• _ABOUT THIS TASK_: All of the data below is to be returned unaltered.

/---

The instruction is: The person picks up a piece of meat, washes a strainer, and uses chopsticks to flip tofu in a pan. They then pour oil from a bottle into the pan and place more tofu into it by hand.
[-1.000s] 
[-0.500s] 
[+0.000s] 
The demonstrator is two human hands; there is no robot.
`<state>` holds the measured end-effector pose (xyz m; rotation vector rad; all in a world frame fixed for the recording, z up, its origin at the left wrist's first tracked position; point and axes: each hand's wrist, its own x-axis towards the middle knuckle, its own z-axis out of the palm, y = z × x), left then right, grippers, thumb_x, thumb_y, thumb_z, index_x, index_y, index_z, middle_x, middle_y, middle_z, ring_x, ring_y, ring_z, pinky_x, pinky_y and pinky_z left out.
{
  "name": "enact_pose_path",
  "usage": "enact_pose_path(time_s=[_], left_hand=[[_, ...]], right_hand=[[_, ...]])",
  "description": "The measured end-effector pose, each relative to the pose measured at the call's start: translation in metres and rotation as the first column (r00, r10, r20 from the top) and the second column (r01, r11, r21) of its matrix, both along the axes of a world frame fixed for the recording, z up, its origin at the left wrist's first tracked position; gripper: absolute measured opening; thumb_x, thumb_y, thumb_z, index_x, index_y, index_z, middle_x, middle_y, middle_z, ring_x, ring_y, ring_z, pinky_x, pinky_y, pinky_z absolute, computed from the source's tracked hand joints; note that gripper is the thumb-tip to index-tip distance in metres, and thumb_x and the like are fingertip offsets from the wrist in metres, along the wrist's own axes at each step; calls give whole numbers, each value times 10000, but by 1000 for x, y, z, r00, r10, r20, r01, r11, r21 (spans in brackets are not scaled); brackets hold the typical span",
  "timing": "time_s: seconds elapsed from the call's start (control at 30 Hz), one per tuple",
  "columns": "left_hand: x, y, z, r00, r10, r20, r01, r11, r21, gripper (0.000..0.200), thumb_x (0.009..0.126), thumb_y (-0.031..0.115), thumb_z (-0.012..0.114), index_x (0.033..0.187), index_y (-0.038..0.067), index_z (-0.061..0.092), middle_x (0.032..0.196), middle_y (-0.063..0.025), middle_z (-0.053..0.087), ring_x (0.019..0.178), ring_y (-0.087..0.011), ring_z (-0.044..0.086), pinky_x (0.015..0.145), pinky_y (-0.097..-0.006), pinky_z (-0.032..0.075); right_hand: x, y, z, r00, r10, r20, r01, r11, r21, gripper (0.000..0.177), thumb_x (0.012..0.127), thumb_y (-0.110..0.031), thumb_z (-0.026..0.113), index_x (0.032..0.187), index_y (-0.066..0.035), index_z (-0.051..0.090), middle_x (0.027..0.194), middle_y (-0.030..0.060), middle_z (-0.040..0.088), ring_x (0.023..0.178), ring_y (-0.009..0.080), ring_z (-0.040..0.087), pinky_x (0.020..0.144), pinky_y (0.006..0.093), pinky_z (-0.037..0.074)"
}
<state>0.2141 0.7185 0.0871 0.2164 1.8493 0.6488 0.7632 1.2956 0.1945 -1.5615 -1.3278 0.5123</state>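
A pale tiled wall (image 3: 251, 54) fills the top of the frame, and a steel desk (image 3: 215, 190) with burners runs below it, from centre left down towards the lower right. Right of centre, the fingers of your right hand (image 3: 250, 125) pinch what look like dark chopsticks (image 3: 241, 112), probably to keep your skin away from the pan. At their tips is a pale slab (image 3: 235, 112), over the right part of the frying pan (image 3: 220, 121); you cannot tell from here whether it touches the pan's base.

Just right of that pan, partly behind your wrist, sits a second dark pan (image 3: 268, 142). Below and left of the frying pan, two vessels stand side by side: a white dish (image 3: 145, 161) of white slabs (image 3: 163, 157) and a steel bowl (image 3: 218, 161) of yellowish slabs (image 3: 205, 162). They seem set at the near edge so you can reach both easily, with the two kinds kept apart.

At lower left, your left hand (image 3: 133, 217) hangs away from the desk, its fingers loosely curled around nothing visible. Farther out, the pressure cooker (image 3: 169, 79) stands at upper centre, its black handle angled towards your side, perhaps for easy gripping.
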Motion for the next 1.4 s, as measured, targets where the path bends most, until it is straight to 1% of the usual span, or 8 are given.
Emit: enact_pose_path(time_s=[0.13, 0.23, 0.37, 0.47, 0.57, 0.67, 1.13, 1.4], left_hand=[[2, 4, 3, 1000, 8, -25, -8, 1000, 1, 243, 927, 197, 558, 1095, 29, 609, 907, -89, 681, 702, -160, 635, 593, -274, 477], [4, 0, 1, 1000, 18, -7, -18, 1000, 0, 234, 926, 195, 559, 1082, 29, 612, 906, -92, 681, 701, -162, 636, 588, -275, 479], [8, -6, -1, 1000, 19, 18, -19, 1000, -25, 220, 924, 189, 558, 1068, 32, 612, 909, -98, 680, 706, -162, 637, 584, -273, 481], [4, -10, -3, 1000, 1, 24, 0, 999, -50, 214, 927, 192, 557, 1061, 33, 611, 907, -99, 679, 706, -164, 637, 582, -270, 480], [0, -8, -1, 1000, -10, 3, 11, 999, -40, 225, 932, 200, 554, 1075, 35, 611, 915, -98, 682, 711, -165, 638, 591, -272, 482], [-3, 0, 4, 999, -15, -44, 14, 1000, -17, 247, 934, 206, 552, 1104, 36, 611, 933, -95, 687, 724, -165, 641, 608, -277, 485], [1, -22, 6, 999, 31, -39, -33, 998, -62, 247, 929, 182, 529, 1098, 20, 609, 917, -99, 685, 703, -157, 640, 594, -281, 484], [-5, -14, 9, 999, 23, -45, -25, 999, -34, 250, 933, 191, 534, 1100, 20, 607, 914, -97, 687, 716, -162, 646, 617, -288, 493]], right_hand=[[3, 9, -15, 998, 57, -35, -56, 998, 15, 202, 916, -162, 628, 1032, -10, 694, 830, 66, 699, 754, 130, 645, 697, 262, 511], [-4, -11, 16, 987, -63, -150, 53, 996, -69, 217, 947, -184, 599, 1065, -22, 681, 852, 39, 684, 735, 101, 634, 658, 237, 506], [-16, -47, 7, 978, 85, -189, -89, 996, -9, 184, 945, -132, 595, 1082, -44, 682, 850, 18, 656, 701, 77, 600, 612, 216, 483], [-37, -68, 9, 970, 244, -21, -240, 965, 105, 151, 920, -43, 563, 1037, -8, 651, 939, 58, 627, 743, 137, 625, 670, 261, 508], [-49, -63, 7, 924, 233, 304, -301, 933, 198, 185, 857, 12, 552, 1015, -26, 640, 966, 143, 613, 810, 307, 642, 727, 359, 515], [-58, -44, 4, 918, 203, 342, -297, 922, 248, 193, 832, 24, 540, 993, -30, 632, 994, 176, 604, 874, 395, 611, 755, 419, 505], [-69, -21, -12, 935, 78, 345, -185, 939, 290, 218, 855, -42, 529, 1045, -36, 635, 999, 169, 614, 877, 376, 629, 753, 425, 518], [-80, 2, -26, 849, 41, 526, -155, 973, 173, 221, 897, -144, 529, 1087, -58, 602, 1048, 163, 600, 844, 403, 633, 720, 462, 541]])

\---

• _ANSWER BOX_:
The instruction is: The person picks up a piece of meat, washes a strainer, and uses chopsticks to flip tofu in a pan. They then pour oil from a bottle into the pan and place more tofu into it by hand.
[-1.000s] 
[-0.500s] 
[+0.000s] 
The demonstrator is two human hands; there is no robot.
`<state>` holds the measured end-effector pose (xyz m; rotation vector rad; all in a world frame fixed for the recording, z up, its origin at the left wrist's first tracked position; point and axes: each hand's wrist, its own x-axis towards the middle knuckle, its own z-axis out of the palm, y = z × x), left then right, grippers, thumb_x, thumb_y, thumb_z, index_x, index_y, index_z, middle_x, middle_y, middle_z, ring_x, ring_y, ring_z, pinky_x, pinky_y and pinky_z left out.
{
  "name": "enact_pose_path",
  "usage": "enact_pose_path(time_s=[_], left_hand=[[_, ...]], right_hand=[[_, ...]])",
  "description": "The measured end-effector pose, each relative to the pose measured at the call's start: translation in metres and rotation as the first column (r00, r10, r20 from the top) and the second column (r01, r11, r21) of its matrix, both along the axes of a world frame fixed for the recording, z up, its origin at the left wrist's first tracked position; gripper: absolute measured opening; thumb_x, thumb_y, thumb_z, index_x, index_y, index_z, middle_x, middle_y, middle_z, ring_x, ring_y, ring_z, pinky_x, pinky_y, pinky_z absolute, computed from the source's tracked hand joints; note that gripper is the thumb-tip to index-tip distance in metres, and thumb_x and the like are fingertip offsets from the wrist in metres, along the wrist's own axes at each step; calls give whole numbers, each value times 10000, but by 1000 for x, y, z, r00, r10, r20, r01, r11, r21 (spans in brackets are not scaled); brackets hold the typical span",
  "timing": "time_s: seconds elapsed from the call's start (control at 30 Hz), one per tuple",
  "columns": "left_hand: x, y, z, r00, r10, r20, r01, r11, r21, gripper (0.000..0.200), thumb_x (0.009..0.126), thumb_y (-0.031..0.115), thumb_z (-0.012..0.114), index_x (0.033..0.187), index_y (-0.038..0.067), index_z (-0.061..0.092), middle_x (0.032..0.196), middle_y (-0.063..0.025), middle_z (-0.053..0.087), ring_x (0.019..0.178), ring_y (-0.087..0.011), ring_z (-0.044..0.086), pinky_x (0.015..0.145), pinky_y (-0.097..-0.006), pinky_z (-0.032..0.075); right_hand: x, y, z, r00, r10, r20, r01, r11, r21, gripper (0.000..0.177), thumb_x (0.012..0.127), thumb_y (-0.110..0.031), thumb_z (-0.026..0.113), index_x (0.032..0.187), index_y (-0.066..0.035), index_z (-0.051..0.090), middle_x (0.027..0.194), middle_y (-0.030..0.060), middle_z (-0.040..0.088), ring_x (0.023..0.178), ring_y (-0.009..0.080), ring_z (-0.040..0.087), pinky_x (0.020..0.144), pinky_y (0.006..0.093), pinky_z (-0.037..0.074)"
}
<state>0.2141 0.7185 0.0871 0.2164 1.8493 0.6488 0.7632 1.2956 0.1945 -1.5615 -1.3278 0.5123</state>
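A pale tiled wall (image 3: 251, 54) fills the top of the frame, and a steel desk (image 3: 215, 190) with burners runs below it, from centre left down towards the lower right. Right of centre, the fingers of your right hand (image 3: 250, 125) pinch what look like dark chopsticks (image 3: 241, 112), probably to keep your skin away from the pan. At their tips is a pale slab (image 3: 235, 112), over the right part of the frying pan (image 3: 220, 121); you cannot tell from here whether it touches the pan's base.

Just right of that pan, partly behind your wrist, sits a second dark pan (image 3: 268, 142). Below and left of the frying pan, two vessels stand side by side: a white dish (image 3: 145, 161) of white slabs (image 3: 163, 157) and a steel bowl (image 3: 218, 161) of yellowish slabs (image 3: 205, 162). They seem set at the near edge so you can reach both easily, with the two kinds kept apart.

At lower left, your left hand (image 3: 133, 217) hangs away from the desk, its fingers loosely curled around nothing visible. Farther out, the pressure cooker (image 3: 169, 79) stands at upper centre, its black handle angled towards your side, perhaps for easy gripping.
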Motion for the next 1.4 s, as measured, targets where the path bends most, until it is straight to 1% of the usual span, or 8 are given.
Emit: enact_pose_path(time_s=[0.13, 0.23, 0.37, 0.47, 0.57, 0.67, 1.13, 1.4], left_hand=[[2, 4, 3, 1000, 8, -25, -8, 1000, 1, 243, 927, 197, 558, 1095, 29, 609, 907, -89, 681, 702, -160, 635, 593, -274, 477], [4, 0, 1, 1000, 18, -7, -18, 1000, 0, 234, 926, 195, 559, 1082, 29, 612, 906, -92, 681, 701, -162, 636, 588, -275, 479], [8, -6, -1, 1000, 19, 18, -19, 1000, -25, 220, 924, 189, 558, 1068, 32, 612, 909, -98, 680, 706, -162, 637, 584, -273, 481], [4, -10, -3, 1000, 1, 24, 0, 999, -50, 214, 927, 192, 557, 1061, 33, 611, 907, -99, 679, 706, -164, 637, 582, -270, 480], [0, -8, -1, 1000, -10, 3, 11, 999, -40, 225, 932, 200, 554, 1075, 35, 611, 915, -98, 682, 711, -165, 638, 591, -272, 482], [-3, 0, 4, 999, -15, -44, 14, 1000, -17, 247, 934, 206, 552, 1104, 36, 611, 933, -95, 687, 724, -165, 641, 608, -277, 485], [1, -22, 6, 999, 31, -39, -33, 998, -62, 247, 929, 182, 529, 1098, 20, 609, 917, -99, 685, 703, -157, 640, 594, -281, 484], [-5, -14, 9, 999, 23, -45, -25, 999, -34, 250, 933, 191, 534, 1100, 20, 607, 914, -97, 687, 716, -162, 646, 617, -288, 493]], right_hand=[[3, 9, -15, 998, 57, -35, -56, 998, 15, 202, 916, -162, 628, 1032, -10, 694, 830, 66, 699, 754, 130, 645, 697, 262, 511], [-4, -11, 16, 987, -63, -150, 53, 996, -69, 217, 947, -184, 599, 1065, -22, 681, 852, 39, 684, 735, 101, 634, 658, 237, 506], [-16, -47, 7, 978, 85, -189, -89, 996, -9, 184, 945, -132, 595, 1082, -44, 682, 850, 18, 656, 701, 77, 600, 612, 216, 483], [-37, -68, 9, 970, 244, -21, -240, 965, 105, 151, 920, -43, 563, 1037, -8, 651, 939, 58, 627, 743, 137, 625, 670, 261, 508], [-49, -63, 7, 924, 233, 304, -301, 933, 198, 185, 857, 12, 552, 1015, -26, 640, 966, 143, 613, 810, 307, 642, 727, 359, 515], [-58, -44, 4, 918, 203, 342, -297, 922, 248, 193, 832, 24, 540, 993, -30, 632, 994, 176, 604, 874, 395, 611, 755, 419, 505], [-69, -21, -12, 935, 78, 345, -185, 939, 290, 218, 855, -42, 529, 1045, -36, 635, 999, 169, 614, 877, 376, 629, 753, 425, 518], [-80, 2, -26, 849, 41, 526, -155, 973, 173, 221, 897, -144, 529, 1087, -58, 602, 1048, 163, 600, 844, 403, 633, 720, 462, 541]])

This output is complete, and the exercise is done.